Я вынужден был спокойно выслушать его поучение и подольстить ему своей зависимостью от него. Люди могут оказаться благородными, полагая, что они выше нас.
Я не был настолько силен, чтоб иметь право проявить нетерпение, ни настолько слаб, чтоб найти причину для гнева. Я использовал других, позволяя им чувствовать себя более сильными. У меня была опора и был указатель, зачем мне быть мелочным?
Он помог мне, я получил позволение войти в крепость и разыскать могилу. Хасан пошел со мной. Слуги с пустым табутом и лопатами нас сопровождали.

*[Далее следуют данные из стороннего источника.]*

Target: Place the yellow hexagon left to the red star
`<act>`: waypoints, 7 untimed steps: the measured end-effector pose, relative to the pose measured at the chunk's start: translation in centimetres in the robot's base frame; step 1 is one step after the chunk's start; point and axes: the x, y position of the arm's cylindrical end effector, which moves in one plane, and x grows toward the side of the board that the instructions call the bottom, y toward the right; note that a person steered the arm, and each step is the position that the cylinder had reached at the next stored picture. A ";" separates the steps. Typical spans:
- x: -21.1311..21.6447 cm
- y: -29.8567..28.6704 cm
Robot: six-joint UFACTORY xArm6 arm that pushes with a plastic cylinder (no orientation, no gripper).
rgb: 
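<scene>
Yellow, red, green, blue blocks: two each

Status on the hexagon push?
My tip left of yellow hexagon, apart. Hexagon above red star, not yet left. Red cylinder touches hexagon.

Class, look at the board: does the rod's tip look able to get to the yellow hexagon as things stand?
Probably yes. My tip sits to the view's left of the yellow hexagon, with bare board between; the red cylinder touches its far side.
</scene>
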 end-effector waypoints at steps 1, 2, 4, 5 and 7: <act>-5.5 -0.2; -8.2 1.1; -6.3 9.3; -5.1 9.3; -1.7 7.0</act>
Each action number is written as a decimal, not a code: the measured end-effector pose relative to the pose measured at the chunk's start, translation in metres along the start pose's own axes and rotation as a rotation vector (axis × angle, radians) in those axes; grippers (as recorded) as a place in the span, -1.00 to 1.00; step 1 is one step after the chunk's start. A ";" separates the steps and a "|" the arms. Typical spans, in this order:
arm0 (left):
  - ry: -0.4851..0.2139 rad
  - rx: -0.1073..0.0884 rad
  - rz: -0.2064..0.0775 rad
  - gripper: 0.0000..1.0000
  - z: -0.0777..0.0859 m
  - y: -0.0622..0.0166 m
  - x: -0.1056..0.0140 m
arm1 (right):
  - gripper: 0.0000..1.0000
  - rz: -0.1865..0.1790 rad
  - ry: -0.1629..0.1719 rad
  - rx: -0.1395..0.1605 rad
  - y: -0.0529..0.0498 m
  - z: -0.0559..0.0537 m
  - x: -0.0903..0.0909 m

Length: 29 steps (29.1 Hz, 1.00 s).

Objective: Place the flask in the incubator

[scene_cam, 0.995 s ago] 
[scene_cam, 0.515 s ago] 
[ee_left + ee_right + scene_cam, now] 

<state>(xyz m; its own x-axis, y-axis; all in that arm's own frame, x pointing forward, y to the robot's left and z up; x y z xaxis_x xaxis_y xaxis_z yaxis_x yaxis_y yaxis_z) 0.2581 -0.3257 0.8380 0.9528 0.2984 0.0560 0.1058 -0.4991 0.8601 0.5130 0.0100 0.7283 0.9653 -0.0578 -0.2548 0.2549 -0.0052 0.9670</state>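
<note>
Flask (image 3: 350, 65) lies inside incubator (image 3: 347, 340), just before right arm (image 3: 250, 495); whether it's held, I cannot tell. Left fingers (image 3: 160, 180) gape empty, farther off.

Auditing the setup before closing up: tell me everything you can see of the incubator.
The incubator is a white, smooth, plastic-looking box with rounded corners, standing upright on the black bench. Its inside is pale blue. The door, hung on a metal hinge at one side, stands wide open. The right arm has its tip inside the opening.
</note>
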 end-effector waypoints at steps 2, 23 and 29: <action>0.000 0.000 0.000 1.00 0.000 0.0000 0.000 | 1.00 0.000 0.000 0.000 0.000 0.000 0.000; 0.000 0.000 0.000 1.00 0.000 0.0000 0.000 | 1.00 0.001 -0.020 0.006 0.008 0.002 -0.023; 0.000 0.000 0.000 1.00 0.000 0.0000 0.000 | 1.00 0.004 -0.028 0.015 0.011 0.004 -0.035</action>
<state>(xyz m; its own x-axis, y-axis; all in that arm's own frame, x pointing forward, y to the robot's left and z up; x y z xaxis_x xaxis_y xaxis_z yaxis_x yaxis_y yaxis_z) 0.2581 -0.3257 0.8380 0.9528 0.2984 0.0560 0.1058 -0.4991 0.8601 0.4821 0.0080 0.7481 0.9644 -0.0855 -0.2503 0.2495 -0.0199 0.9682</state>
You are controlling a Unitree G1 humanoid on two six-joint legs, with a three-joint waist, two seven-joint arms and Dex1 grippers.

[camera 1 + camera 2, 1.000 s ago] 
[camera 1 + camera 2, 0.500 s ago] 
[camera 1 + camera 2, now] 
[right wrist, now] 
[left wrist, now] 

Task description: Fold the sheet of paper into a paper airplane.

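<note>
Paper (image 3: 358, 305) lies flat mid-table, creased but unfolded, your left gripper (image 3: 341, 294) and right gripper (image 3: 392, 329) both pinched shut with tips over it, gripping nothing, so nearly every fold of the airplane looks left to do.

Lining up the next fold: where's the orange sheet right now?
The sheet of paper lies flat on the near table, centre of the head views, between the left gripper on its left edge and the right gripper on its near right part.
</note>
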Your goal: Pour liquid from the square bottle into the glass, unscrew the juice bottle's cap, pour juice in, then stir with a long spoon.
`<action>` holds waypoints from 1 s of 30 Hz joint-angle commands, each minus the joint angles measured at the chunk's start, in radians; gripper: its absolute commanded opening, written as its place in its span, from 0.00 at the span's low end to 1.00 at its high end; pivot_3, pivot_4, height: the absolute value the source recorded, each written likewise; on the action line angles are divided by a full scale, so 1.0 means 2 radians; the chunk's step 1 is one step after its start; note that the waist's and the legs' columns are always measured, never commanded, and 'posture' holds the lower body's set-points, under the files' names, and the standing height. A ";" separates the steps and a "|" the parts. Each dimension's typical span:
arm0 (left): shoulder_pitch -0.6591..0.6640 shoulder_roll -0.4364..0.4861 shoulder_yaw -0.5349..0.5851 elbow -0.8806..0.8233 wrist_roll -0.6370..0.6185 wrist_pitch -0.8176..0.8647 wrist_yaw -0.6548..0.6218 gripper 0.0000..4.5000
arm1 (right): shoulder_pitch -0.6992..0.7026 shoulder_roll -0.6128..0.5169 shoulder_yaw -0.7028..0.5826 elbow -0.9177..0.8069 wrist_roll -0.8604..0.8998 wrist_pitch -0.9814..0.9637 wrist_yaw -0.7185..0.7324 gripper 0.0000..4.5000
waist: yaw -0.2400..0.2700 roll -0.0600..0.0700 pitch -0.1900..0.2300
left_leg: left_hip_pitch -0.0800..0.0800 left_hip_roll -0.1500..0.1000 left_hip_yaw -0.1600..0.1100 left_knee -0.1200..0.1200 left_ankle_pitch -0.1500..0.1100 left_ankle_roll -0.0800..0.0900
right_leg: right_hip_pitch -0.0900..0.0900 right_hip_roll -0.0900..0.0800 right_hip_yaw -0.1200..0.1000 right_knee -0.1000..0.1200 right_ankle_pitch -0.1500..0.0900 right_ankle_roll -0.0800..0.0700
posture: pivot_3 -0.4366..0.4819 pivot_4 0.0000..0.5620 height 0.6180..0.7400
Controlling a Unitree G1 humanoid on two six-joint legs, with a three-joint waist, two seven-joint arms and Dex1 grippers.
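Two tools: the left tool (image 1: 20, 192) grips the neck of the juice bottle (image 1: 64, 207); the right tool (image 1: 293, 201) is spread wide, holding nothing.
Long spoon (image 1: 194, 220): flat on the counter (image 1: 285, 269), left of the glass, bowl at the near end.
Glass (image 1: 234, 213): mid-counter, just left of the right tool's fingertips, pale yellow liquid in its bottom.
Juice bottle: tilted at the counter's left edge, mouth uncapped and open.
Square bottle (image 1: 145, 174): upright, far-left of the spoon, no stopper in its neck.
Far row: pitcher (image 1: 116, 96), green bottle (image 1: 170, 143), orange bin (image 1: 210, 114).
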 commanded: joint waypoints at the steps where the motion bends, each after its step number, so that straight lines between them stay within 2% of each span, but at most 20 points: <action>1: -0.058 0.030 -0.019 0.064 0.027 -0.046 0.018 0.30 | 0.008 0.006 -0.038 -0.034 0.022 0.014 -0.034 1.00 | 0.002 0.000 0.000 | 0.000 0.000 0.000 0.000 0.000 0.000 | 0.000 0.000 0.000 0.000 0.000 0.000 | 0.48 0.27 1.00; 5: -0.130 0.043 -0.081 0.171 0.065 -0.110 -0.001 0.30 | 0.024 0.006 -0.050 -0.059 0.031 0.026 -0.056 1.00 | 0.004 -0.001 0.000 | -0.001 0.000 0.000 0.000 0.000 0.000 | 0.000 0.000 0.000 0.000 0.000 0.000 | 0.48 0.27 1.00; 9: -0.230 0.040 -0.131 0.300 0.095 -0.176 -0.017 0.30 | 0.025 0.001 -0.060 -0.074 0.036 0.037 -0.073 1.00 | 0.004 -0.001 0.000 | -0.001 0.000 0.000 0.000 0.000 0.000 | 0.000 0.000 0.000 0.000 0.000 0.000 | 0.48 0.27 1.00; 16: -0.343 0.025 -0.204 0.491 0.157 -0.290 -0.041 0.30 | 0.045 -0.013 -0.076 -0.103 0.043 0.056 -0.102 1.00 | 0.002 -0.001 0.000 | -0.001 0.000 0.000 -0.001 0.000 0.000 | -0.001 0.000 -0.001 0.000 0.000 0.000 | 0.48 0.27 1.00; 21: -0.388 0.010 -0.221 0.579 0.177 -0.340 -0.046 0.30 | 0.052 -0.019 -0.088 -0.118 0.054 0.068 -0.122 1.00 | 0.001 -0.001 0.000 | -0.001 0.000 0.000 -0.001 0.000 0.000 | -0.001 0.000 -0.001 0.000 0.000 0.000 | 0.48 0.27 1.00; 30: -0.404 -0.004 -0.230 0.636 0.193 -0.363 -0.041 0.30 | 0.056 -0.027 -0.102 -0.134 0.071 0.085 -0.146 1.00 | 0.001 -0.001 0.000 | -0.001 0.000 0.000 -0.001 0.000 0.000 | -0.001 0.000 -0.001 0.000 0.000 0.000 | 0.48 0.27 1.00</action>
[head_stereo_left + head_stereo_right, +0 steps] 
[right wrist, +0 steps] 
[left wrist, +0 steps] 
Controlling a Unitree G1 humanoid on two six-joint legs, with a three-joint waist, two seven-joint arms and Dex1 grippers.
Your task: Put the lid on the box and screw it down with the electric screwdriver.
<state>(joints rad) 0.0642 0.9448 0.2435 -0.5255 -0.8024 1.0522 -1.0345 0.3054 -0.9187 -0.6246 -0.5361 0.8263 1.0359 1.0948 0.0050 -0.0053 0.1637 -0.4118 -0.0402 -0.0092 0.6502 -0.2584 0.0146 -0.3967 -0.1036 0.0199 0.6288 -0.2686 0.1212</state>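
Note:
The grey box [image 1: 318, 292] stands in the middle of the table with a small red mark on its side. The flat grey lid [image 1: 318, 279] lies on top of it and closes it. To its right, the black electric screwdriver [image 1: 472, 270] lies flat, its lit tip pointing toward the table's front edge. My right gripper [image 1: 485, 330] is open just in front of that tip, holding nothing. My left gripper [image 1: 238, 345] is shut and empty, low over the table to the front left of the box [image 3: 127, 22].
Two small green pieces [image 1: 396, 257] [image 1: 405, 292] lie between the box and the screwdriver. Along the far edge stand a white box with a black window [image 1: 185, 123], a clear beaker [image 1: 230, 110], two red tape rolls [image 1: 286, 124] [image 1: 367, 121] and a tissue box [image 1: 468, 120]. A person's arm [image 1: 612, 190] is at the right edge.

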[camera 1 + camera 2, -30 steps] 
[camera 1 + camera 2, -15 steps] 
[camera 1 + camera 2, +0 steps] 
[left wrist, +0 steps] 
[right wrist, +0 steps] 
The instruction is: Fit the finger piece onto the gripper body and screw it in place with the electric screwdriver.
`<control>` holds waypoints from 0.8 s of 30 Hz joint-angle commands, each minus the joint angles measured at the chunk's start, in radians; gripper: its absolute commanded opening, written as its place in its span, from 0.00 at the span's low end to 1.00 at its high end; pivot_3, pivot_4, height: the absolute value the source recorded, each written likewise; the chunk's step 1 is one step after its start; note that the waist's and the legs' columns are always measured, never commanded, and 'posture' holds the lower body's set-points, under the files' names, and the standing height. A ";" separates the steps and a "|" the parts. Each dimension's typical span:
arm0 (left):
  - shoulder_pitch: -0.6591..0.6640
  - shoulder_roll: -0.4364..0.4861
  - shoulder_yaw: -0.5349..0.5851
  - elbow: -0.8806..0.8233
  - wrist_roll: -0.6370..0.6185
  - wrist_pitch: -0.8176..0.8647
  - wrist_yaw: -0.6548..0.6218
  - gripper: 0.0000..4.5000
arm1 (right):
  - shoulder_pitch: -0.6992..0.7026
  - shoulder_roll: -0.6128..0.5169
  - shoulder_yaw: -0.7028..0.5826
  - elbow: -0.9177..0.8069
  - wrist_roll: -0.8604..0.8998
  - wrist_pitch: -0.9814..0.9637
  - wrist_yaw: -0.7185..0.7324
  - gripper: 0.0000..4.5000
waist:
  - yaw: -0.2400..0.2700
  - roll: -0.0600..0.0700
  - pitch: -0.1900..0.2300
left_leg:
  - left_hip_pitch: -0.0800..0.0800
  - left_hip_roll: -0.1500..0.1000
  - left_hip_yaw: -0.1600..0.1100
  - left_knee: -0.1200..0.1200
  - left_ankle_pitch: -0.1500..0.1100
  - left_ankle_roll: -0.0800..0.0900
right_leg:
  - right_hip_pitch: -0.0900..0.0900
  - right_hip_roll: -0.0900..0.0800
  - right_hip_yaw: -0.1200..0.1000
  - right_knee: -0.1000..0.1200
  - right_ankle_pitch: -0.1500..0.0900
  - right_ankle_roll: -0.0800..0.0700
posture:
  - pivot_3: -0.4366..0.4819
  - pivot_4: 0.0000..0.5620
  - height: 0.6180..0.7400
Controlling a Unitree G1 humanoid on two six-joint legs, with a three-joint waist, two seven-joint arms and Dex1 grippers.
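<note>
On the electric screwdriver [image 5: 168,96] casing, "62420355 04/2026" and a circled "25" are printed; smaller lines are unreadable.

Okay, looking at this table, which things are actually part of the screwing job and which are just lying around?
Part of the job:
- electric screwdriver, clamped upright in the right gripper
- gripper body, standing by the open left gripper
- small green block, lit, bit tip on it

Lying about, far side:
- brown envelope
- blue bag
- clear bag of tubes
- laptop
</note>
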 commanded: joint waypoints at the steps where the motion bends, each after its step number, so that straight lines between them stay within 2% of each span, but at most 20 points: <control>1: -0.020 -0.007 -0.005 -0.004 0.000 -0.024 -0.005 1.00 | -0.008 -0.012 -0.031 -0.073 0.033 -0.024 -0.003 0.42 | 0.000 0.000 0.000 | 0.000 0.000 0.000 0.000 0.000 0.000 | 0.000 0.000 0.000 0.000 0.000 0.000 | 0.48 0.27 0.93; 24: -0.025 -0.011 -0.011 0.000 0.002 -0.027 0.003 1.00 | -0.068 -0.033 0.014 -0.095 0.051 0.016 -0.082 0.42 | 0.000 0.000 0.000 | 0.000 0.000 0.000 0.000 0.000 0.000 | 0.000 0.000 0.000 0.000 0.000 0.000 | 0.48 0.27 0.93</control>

На крепостное кладбище нас отвел то ли солдат, то ли надзиратель, то ли могильщик, трудно было определить профессию этого молчаливого человека, не привыкшего к разговору, не привыкшего смотреть людям в глаза, испуганно любопытного, сердито услужливого, словно бы он вел непрерывную борьбу между желанием помочь нам и нас выгнать.
– Здесь, – кивнул он на пустую площадку над крепостью, с опухолями свежих холмиков и ранами осыпавшихся могил, густо заросшую ежевикой и бурьяном.
– Ты знаешь, где могила?
Он исподлобья молча посмотрел на нас. Это могло означать:
– Как не знать, я сам его и закапывал! И точно так же:
– Откуда мне знать? Посмотри, сколько их здесь без камня и без имени.
Он шел между могилами, разбросанными безо всякого порядка, наскоро вырытыми, без всякого благоговения, словно бы рыли бурты под овощи. Останавливался иногда, смотрел секунду на слежавшуюся землю и качал головой:
– Никола. Хайдук. Или:
– Бечир. Мешин внук. Возле других он только молчал.
– Где Харун?
– Здесь.
Я пошел один между засыпанными ямами, чтоб найти мертвого брата. Может быть, я почувствую его по нахлынувшему волнению, по печали, но какому-нибудь знаку, может быть, меня предупредит шум крови, или слеза, или дрожь, или неведомый голос, не всегда же мы подчинены бессилию своих органов чувств. Неужели таинство единоутробия не сможет дать свой глас?
– Харун! – беззвучно призывал я, ожидая ответа от самого себя. Но ответа не было, ни знака никакого, ни волнения, ни даже печали. Я походил на глину, таинство оставалось безмолвным. Меня поглощало лишь чувство горькой опустошенности, спокойствия, которое не было моим, наполнял какой-то отдаленный смысл, более важный, чем все то, что знают живые.
Один среди могил, я позабыл о ненависти. Она вернулась ко мне, когда я пришел назад к людям. Они стояли над одной из ям, такой же, как и все другие.
– Эта? – спросил Хасан. – Точно?
– Мне безразлично, несите кого угодно. Здесь.
– Откуда ты знаешь?
– Знаю. Его закопали в старую могилу.
И в самом деле, слуги нашли два костяка, собрали один в пустой табут, накрыли чабуртией[45] и пошли вниз по склону.
Кого мы несем? – думал я с ужасом. Убийцу, палача, жертву? Чьи кости мы потревожили? Погубленных много, не одного лишь Харуна зарыли в чужую могилу.
Мы шли вслед за слугами, что несли на плечах табут с чьими-то костями, накрытыми зеленым сукном.
Хасан коснулся моего локтя, словно пробуждая от сна.
– Успокойся.
– Почему?
– Взгляд у тебя странный.
– Печальный?
– Хотелось бы, чтоб печальный.
– На кладбище я ждал, что какой-то голос оповестит меня, когда мы найдем могилу Харуна.